Sending a private message with your email may be better for spam and privacy reasons:
http://lesswrong.com/message/compose/?to=wedrifid
Great. I have you down as covering “Math is Subjectively Objective” in accord with your preference.
Oh, of course. That would work too. I suppose it just didn’t occur to me to enumerate all the options.
Well spotted Corey! This is why we need proofreaders. I did proofread that myself. Twice. Totally missed it.
Pluralisation error, plz fix typograhpy.
OK.
(I sent an e-mail offering to volunteer about 24h ago—no reply so far?)
Shouldn’t the title give some indication of the book’s contents to people who don’t already know what it is? Or at least have some sub-title for this purpose? “Thinking for dummies”? “Rational thought in theory and practice”?
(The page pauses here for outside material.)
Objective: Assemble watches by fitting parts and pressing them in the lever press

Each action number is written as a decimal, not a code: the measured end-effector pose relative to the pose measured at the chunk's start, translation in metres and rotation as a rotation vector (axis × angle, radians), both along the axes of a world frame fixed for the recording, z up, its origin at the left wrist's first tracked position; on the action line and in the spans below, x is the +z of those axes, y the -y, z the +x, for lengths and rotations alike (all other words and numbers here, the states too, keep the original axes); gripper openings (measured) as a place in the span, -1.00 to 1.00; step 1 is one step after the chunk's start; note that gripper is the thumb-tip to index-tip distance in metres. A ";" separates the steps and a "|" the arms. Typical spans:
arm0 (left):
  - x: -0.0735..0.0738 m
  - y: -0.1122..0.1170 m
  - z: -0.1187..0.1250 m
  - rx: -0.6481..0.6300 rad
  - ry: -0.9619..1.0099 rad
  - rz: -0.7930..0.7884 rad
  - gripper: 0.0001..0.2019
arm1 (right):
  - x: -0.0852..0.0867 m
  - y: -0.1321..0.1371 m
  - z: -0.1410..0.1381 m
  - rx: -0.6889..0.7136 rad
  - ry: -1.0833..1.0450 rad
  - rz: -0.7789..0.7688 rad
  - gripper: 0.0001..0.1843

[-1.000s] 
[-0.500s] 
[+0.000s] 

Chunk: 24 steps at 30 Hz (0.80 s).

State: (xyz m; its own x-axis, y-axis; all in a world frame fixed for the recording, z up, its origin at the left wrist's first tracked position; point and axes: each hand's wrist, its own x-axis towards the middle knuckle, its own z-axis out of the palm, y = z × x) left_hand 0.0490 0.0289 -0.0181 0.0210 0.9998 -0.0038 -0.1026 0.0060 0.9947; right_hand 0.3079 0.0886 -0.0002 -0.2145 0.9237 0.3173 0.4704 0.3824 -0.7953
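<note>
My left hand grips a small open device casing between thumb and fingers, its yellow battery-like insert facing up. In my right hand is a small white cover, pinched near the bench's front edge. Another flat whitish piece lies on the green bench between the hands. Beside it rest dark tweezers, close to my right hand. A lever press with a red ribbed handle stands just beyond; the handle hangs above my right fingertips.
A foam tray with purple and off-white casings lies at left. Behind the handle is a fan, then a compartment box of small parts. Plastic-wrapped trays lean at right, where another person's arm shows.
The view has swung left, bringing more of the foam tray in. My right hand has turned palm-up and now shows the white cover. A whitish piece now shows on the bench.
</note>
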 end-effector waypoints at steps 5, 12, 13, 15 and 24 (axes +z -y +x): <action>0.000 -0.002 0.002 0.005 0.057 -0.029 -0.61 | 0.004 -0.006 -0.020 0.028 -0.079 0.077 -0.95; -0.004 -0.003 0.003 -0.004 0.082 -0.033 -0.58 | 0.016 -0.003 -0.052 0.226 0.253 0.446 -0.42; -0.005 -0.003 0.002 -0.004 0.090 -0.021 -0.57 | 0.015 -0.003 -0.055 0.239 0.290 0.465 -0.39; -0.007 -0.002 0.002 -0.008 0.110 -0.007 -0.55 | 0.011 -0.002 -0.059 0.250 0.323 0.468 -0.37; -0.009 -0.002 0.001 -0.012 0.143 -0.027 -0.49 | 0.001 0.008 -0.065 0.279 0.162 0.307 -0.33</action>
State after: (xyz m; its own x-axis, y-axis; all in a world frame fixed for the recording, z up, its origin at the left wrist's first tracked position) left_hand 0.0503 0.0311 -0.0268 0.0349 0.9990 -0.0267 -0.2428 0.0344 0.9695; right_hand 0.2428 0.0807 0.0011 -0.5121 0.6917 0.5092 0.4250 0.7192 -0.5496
I just replied to the last few volunteers. Do let me know (with your name or email) if you still haven’t got a reply.
Hopefully something along the lines of Vladimir’s suggestions catches on.
I take it the job search for a LaTeX guru hasn’t gone well?
That would be me. And Malo, Chris and Stan—we all do various LaTeX tasks remotely, part time. The LaTeX side of things is covered. What we are in particular need of volunteers for is proofreading, editing and creating bibliographies—the process of taking a rough .tex source through to a polished final product.
What happened to the intent of this post? Do you still need proofreaders? Count me in, in that case.